- TASK DESCRIPTION -
The response must hold only the lines from the line containing "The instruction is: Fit" through the end of the listing, exactly as written.
** Opening RECORDED INFORMATION block **
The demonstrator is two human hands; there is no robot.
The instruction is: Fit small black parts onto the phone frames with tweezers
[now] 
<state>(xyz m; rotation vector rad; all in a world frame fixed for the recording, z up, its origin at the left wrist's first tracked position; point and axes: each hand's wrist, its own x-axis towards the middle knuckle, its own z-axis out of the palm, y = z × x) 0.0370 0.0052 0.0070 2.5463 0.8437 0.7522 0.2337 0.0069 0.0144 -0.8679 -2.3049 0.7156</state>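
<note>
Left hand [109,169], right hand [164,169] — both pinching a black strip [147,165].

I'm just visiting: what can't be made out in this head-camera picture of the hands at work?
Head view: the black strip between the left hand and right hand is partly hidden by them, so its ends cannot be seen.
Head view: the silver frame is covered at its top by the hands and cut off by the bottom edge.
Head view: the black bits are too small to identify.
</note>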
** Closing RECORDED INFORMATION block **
- YOUR SOLUTION -
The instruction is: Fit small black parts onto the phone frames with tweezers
[now] 
<state>(xyz m; rotation vector rad; all in a world frame fixed for the recording, z up, its origin at the left wrist's first tracked position; point and axes: each hand's wrist, its own x-axis towards the middle knuckle, its own z-axis out of the palm, y = z × x) 0.0370 0.0052 0.0070 2.5463 0.8437 0.7522 0.2337 0.0069 0.0144 -0.8679 -2.3049 0.7156</state>
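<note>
Left hand [109,169], right hand [164,169] — both pinching a black strip [147,165].

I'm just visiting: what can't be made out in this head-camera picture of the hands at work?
Head view: the black strip between the left hand and right hand is partly hidden by them, so its ends cannot be seen.
Head view: the silver frame is covered at its top by the hands and cut off by the bottom edge.
Head view: the black bits are too small to identify.
</note>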

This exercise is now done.